Mais j'ai pris délibérément la décision d'écrire ce livre, au risque
de déplaire. Car trop de personnes mises en garde à vue
ou en examen ont peur de témoigner», écrit Gérard Borras.
Président incontesté de la chambre de commerce et d'industrie
de Montpellier depuis dix-sept ans, celui-ci est brutalement
attaqué, alors qu'il a annoncé son futur retrait. La
guerre de succession est ouverte, mais avec les armes les pires
qui soient. Dénonciations mensongères, calomnies, lynchage
médiatique, mise en garde à vue et en examen alors que le
dossier est vide. Elles auront raison de l'homme, assassiné
dans sa vie personnelle, assassiné socialement, détruit dans
son honneur, selon ses propres mots. Elles porteront aussi
atteinte à la solidité de l'institution.
Gérard Borras revient sur tous les faits, et sur leurs conséquences.
Il ne ménage personne. Ni les individus, qu'il désigne
nommément. Ni la police, ni la justice, dont il pointe
sévèrement les travers et les manquements. Légaux et parfois
illégaux.
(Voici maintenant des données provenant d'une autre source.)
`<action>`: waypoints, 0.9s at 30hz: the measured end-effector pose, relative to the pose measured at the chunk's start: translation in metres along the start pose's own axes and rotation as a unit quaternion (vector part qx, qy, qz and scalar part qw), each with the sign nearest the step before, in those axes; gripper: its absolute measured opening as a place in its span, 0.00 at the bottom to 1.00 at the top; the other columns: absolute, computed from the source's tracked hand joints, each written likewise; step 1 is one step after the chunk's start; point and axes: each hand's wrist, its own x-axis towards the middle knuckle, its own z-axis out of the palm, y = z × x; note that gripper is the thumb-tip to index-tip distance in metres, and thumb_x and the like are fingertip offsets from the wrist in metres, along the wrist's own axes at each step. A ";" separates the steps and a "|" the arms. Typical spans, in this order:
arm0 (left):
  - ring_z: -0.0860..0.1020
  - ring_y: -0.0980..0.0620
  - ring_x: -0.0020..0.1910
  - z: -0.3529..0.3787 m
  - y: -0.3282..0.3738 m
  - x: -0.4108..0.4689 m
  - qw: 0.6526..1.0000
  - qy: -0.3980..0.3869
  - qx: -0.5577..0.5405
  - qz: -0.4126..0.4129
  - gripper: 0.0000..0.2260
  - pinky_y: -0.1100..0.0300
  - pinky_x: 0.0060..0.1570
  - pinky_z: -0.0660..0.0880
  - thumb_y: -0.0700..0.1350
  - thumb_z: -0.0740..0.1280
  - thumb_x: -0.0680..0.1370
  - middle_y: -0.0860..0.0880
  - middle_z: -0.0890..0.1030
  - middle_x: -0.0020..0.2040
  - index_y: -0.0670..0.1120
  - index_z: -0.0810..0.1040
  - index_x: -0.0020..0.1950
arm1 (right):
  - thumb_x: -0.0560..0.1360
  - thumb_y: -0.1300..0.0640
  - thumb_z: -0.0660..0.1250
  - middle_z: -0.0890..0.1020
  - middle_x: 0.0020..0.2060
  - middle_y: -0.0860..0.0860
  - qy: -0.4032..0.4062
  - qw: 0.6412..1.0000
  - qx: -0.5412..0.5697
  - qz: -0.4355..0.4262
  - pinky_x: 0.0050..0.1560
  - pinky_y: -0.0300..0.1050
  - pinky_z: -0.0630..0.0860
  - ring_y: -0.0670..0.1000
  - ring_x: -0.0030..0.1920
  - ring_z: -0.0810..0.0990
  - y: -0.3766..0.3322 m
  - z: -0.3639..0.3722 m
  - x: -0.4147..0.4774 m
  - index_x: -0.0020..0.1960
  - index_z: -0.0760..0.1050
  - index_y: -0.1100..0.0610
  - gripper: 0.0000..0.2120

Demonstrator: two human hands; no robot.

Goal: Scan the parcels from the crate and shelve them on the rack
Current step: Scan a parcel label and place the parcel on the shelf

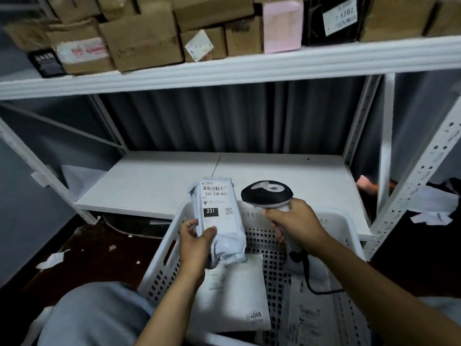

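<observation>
One grey parcel [219,221], crinkled polybag, white label "231", barcode.

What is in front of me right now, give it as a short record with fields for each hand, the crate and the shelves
left hand: holds white parcel, label marked 231 facing up
right hand: grips scanner by its handle, head to the right of the parcel
crate: white, perforated, flat envelope marked 4009 lying inside
lower shelf: white board behind the crate
upper shelf: cardboard boxes, pink parcel
</observation>
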 end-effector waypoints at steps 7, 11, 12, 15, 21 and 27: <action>0.82 0.44 0.44 -0.042 0.077 0.000 0.988 -0.026 -0.144 0.046 0.12 0.55 0.42 0.78 0.35 0.64 0.77 0.41 0.83 0.50 0.42 0.73 0.60 | 0.72 0.59 0.73 0.84 0.32 0.50 0.001 0.998 -0.010 -0.069 0.39 0.49 0.82 0.51 0.33 0.83 -0.070 0.068 0.006 0.45 0.79 0.56 0.04; 0.83 0.42 0.47 -0.074 0.120 0.005 0.983 -0.041 -0.154 0.093 0.09 0.48 0.48 0.79 0.37 0.64 0.78 0.41 0.84 0.51 0.44 0.75 0.58 | 0.69 0.56 0.75 0.85 0.36 0.45 0.017 0.993 0.019 -0.115 0.48 0.52 0.81 0.48 0.40 0.83 -0.120 0.111 0.014 0.43 0.82 0.52 0.04; 0.83 0.43 0.47 -0.085 0.132 0.007 0.982 -0.048 -0.146 0.112 0.10 0.47 0.50 0.79 0.38 0.65 0.78 0.42 0.84 0.51 0.45 0.76 0.58 | 0.70 0.57 0.75 0.85 0.36 0.44 0.015 0.991 0.024 -0.128 0.47 0.50 0.80 0.45 0.40 0.83 -0.134 0.123 0.017 0.42 0.81 0.52 0.04; 0.84 0.47 0.48 -0.116 0.167 0.011 0.977 -0.093 -0.097 0.167 0.12 0.51 0.46 0.80 0.38 0.68 0.77 0.48 0.85 0.50 0.50 0.77 0.59 | 0.69 0.59 0.75 0.85 0.36 0.42 0.022 0.985 0.043 -0.166 0.46 0.44 0.79 0.43 0.41 0.83 -0.174 0.152 0.022 0.42 0.81 0.51 0.05; 0.84 0.51 0.50 -0.171 0.223 0.028 0.967 -0.090 -0.053 0.232 0.18 0.51 0.51 0.81 0.37 0.71 0.75 0.53 0.85 0.50 0.53 0.76 0.61 | 0.70 0.58 0.75 0.86 0.41 0.46 0.028 0.977 0.054 -0.206 0.46 0.40 0.78 0.46 0.44 0.84 -0.241 0.204 0.039 0.47 0.83 0.54 0.07; 0.83 0.50 0.46 -0.215 0.279 0.065 0.958 0.025 -0.094 0.270 0.14 0.50 0.51 0.80 0.36 0.71 0.74 0.51 0.85 0.46 0.49 0.79 0.57 | 0.69 0.55 0.75 0.85 0.42 0.51 0.044 0.962 -0.054 -0.265 0.45 0.43 0.76 0.50 0.45 0.81 -0.304 0.238 0.059 0.48 0.82 0.56 0.09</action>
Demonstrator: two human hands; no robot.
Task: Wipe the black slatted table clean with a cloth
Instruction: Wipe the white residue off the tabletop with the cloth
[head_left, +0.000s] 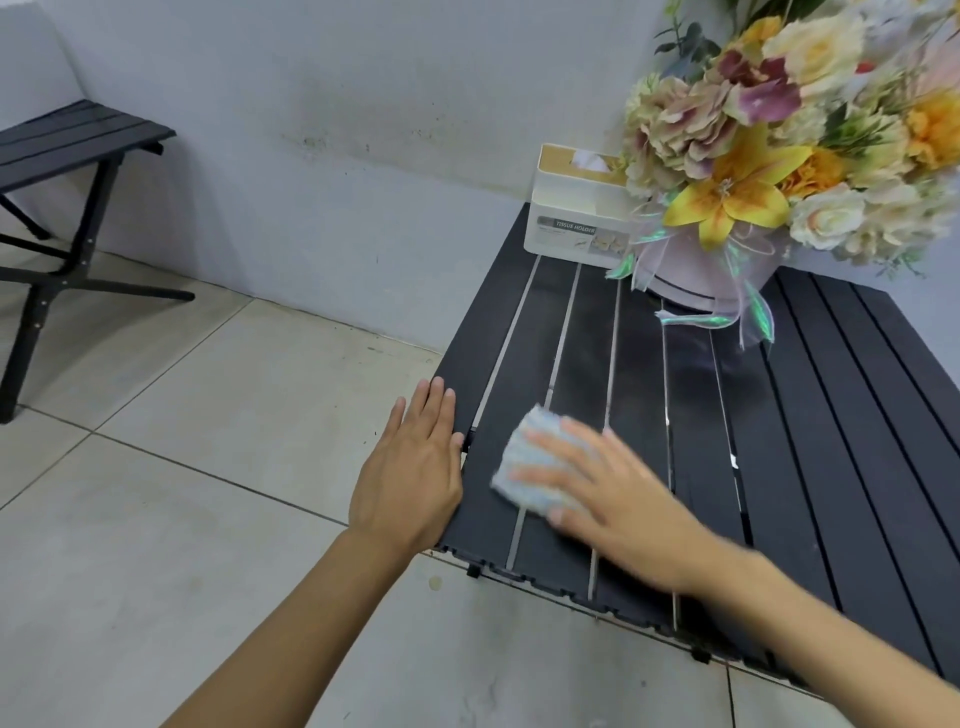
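Right hand (613, 499) presses cloth (530, 470) flat on table (831, 415); left hand (410, 467) rests open.

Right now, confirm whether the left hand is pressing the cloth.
No: the right hand lies flat on the cloth; the left hand rests at the table edge.

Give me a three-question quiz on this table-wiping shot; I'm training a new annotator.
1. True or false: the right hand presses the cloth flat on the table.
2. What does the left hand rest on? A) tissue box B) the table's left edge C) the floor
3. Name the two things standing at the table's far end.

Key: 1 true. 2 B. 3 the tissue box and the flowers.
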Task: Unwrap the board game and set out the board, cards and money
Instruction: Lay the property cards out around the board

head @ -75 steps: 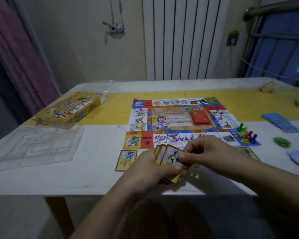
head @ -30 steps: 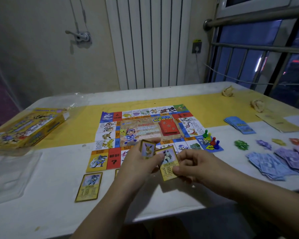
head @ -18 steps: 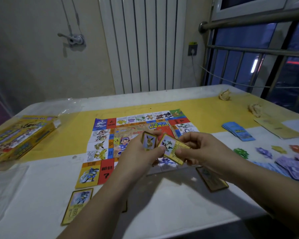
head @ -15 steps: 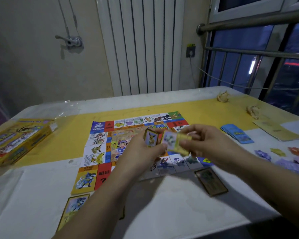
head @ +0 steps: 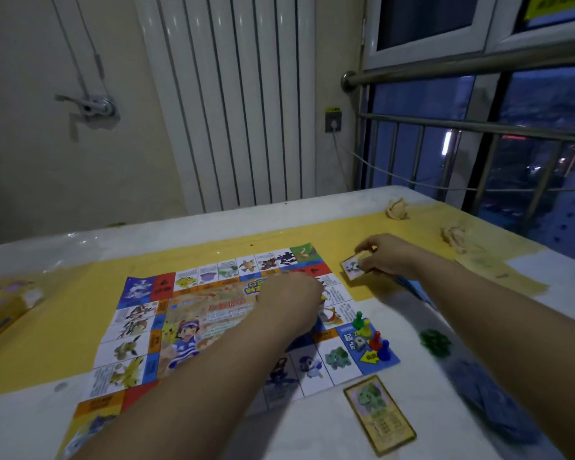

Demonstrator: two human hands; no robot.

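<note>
The colourful game board (head: 140, 327) lies flat across the yellow cloth and the white table. My left hand (head: 292, 297) hovers over the board's right half with its fingers curled down; the stack of cards it grips is almost hidden under it. My right hand (head: 389, 257) pinches a single yellow-edged card (head: 354, 268) low over the yellow cloth, just past the board's far right corner. Another card (head: 379, 415) lies face up on the table below the board's near right corner. Several coloured pawns (head: 369, 333) and a die (head: 359, 343) stand on that corner.
A blurred pile of blue paper money (head: 488, 400) and a green pile (head: 435, 341) lie at the right. The yellow box (head: 0, 307) sits at the left edge. Crumpled paper balls (head: 397, 209) and a paper sheet (head: 498, 270) lie far right. Clear wrap (head: 63, 247) lies far left.
My right hand has pulled one card off the stack and carried it right and away, past the board's far corner. My left hand has moved forward over the board.
</note>
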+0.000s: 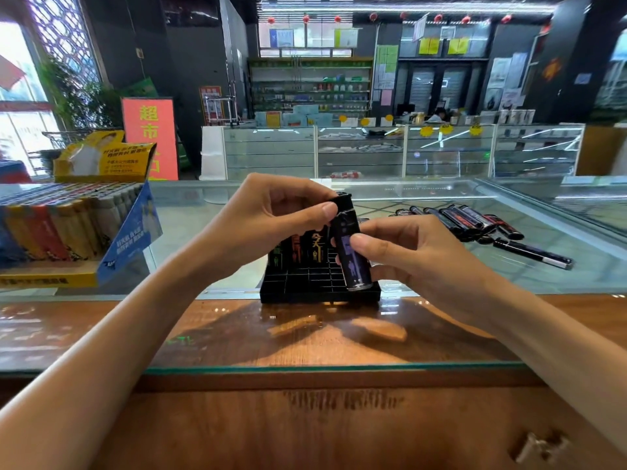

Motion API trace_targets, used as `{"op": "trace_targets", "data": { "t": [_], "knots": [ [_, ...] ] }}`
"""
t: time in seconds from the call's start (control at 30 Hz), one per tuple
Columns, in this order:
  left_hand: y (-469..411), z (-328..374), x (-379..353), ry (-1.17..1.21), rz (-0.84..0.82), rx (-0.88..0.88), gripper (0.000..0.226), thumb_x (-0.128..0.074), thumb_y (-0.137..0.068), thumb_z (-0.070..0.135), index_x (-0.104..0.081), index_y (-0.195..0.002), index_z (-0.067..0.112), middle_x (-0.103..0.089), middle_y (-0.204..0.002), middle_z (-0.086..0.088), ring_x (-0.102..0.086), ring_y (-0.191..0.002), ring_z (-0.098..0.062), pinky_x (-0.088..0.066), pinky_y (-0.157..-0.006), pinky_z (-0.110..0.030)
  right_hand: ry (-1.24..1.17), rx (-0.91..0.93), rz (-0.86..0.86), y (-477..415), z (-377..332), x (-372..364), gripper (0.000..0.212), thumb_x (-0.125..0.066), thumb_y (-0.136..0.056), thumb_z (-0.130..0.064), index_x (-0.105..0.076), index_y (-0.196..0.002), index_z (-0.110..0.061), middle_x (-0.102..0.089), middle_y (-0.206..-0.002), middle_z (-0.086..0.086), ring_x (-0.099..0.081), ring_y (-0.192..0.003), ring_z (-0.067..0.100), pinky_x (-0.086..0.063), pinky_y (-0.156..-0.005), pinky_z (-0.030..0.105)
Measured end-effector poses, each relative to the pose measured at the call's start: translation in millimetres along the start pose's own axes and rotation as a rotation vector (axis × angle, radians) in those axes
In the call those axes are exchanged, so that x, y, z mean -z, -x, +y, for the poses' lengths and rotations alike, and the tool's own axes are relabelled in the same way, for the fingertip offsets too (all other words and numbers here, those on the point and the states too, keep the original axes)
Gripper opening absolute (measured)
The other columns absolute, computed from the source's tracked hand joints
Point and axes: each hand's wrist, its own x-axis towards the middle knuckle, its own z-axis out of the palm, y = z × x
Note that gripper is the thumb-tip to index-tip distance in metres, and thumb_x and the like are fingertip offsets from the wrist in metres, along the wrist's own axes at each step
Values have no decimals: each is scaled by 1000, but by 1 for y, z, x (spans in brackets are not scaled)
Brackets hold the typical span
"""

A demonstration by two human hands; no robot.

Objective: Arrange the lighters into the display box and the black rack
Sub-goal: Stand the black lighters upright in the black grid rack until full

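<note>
A black lighter with a purple label [351, 247] is held upright over the black rack [319, 286] at the counter's middle. My left hand [271, 215] pinches its top with thumb and fingers. My right hand [403, 252] grips its lower body, thumb across the label. The rack is a grid of slots, with several dark lighters [302, 249] standing in its back rows and the front slots bare. A pile of loose dark lighters [468, 222] lies on the glass to the right. The display box [129, 239], blue and yellow, stands at the left, filled with several colourful lighters [57, 228].
A single dark lighter [532, 254] lies apart on the glass, right of the pile. The glass counter top [203, 239] meets a wooden ledge [305, 418] in front of me. A yellow carton [101, 157] stands behind the display box. Glass showcases and shelves fill the shop behind.
</note>
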Motion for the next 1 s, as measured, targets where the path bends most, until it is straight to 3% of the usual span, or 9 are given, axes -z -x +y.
{"op": "trace_targets", "data": {
  "t": [0.13,0.3,0.57,0.8,0.9,1.0],
  "knots": [
    [0,2,-1,-6,-23,-5,16,-58,-81,15,-66,-94,12,-69,-72,16,-60,-68,6,-45,-65,-7,-41,-27,-60,1,0,4,37,-59,-86,-25,-65,-111,1,-64,-112,25,-62,-103,34,-51,-90,39],
    [0,-2,5,-31,-4,3,16,-58,-84,20,-68,-95,15,-63,-69,13,-54,-67,0,-44,-66,-13,-109,-51,-85,0,-1,6,39,-53,-87,-34,-68,-109,-5,-66,-109,20,-61,-95,23,-51,-80,27],
    [-1,-4,8,-40,0,-5,18,-60,-84,22,-69,-97,14,-65,-71,12,-55,-68,1,-45,-67,-13,-54,-59,-88,0,1,9,38,-49,-89,-30,-67,-111,-6,-66,-106,18,-60,-95,23,-49,-83,29],
    [-16,3,27,-190,234,-53,15,-62,-84,14,-67,-98,16,-69,-70,14,-58,-66,5,-46,-64,-10,175,-54,209,4,1,43,31,-52,-84,-30,-68,-102,-11,-73,-92,7,-67,-87,22,-52,-84,33],
    [-32,12,28,-300,248,-96,18,-62,-87,8,-64,-105,10,-66,-75,7,-57,-64,5,-45,-62,-10,319,-83,252,11,4,65,22,-54,-85,-24,-69,-99,-18,-74,-89,2,-68,-86,20,-55,-76,23],
    [-45,16,23,-370,230,-124,20,-63,-88,10,-63,-107,9,-65,-79,2,-57,-65,4,-46,-63,-11,465,-88,245,22,12,84,19,-53,-90,-17,-70,-98,-21,-73,-88,-1,-68,-83,16,-53,-74,24]
  ]
}}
Notamment en ce qui concerne le secret de l'enquête
et la présomption d'innocence. Et plus généralement
les droits de l'homme, qui trop souvent restent à la porte des
commissariats.
Au-delà de son cas particulier, il fait ici neuf propositions
concrètes pour un meilleur respect du justiciable.
C'est-à-dire de chacun d'entre nous, coupable ou innocent.